Unnerved, Telzey hurried toward the contorting thing, snatched up the gun, then ran to check on Ceveldt. And dead Ceveldt, too, was being driven to attempt to regain the weapon he’d lost.

She had both weapons now; but there was a furious thudding on a distant door as she ran back to Alicar, and a feeling of despair came to her. Ceveldt and Hille had secured the doors to the storage area from within; and if that lock system had been under the Romango computer’s control, the doors would have reopened by now. So it wasn’t. But it could be only minutes before Soad’s other slaves forced their way in by one means or another; they’d come armed, and that would be the end.

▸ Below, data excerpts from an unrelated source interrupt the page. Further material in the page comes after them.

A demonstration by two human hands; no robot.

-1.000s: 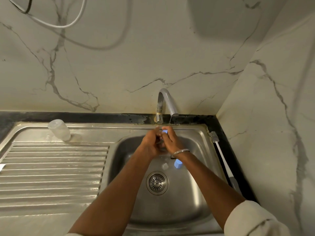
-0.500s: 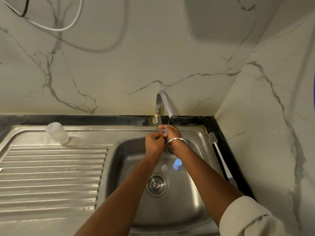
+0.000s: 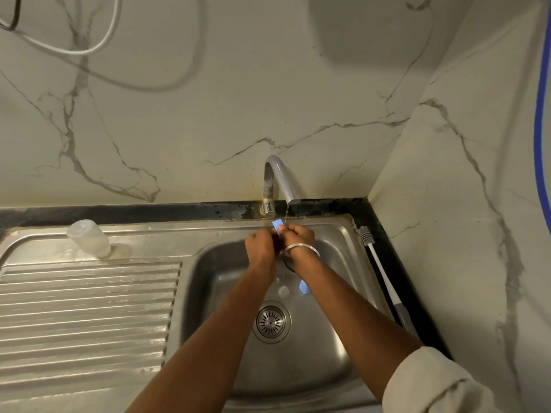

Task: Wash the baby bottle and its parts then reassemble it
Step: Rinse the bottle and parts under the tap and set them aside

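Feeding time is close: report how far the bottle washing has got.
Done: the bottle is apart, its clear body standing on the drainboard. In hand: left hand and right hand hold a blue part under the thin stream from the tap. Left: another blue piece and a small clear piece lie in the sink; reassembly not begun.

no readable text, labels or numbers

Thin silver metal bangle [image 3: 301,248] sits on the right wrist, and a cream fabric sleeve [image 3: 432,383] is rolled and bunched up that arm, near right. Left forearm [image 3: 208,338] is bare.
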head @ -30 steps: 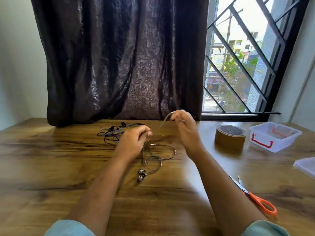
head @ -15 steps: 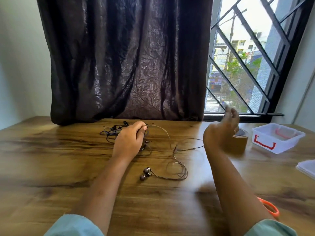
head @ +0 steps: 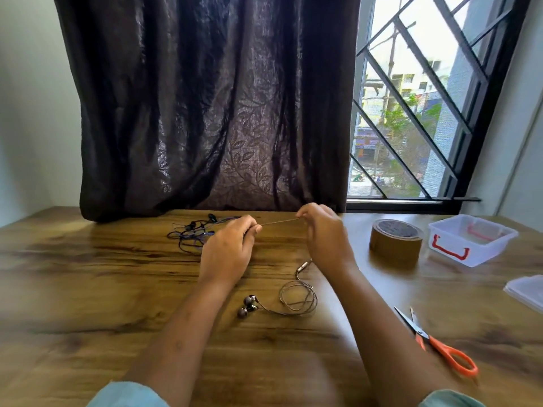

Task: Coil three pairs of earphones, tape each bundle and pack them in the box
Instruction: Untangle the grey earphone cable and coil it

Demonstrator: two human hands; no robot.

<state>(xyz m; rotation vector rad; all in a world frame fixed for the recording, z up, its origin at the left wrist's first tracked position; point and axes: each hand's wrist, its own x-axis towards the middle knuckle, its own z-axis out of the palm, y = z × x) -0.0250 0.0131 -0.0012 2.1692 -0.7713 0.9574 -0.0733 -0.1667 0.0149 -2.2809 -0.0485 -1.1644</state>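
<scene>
The left hand (head: 227,251) and the right hand (head: 324,239) each have a pinching grip on the grey earphones (head: 298,295). A short stretch of cable (head: 279,222) is pulled straight between them, just above the table (head: 88,289). Both grips are closed tight on the thin wire, with the fingers curled in. The rest of that pair lies on the table between the forearms: a few loose loops, the plug (head: 304,265) near the right wrist and the two earbuds (head: 248,306) by the left forearm.

From where I stand, the tension is the worry. The wire is thin and smooth, so I think a harder pull could slide it out of one pinch or strain it where it bends at the fingertips. I cannot see how the cable runs from the hands down to the loops. A tug could drag those loops open, or flick the plug and buds across the wood, and the winding would have to begin again.

The dark earphones (head: 194,233) lie in a tangle just behind the left hand. A stray loop caught there would knot the pairs together. I cannot tell whether that heap is one pair or two.

The scissors (head: 435,339) lie close beside the right forearm, and a wide sweep of the elbow could knock them. The tape roll (head: 395,239) and the box (head: 470,239) stand to the right, well apart from the hands.
</scene>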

Given more time, she might have pried them away from their psi mechanisms in turn. Given the capabilities of which Alicar had so carefully deprived her—

* * *

Realization blazed through Telzey.

She thought: “But of course!”

She stood staring down at Alicar then in such utter concentration that the racket of the assault on the door receded completely from her awareness. Seconds went racing by. Here was where he’d blocked her—and here! And here! The controls dissolved as she came to them. Abruptly, she knew she was free.

She drew a deep breath, reached confidently for one of the minds she’d touched before, restored contact. Psi flashed over the line of contact, struck with calculated violence. That mind went blank.

Barely a minute later, there was only one human mind besides her own still functioning consciously at the Ralke Mine. It was that of Gulhas, computer technician.

* * *

Gulhas was as much a convert to the Child of the Gods as Hille and Ceveldt had been, but he became Telzey’s property before he knew what was happening. She detached Soad’s mechanism from him, disintegrating it carefully in the process, and had him come with a float carrier and medical kit to the storeroom where he helped her do what could be done immediately for Alicar. Then they placed Alicar on the carrier and went to the Romango’s control room with him.

As they arrived there, Soad found Telzey. There was a cold surging of psi, and the palms of her hands were suddenly wet. For a long moment then, Soad was looking at her as a man might look at a domestic animal which has turned unexpectedly intractable. She was prepared for an immediate attack, but none came. Gradually, the awareness of Soad withdrew, though not entirely.

Telzey let her breath out in a sigh. Her mind shield was tight; and whatever the Child of the Gods might be, it was unlikely that he could accomplish much in a direct assault on that shield. The danger should take other forms.

She said to Gulhas, “Give me verbal override on the computer,” and to make sure there’d be no slips, she kept most of her attention on him as he went through the brief process, though he was no more able to go against her wishes now than she’d been able to go against those of Alicar. Some attention, however, she kept on the lingering shadowy presence of Soad, not knowing what that entity might be up to—and, particularly, not knowing where it was at the moment. It hadn’t been in the vicinity of the Ralke Mine when she’d been scanning the area; she should have picked up some indication of the alien mentality otherwise. But the situation might have changed by now.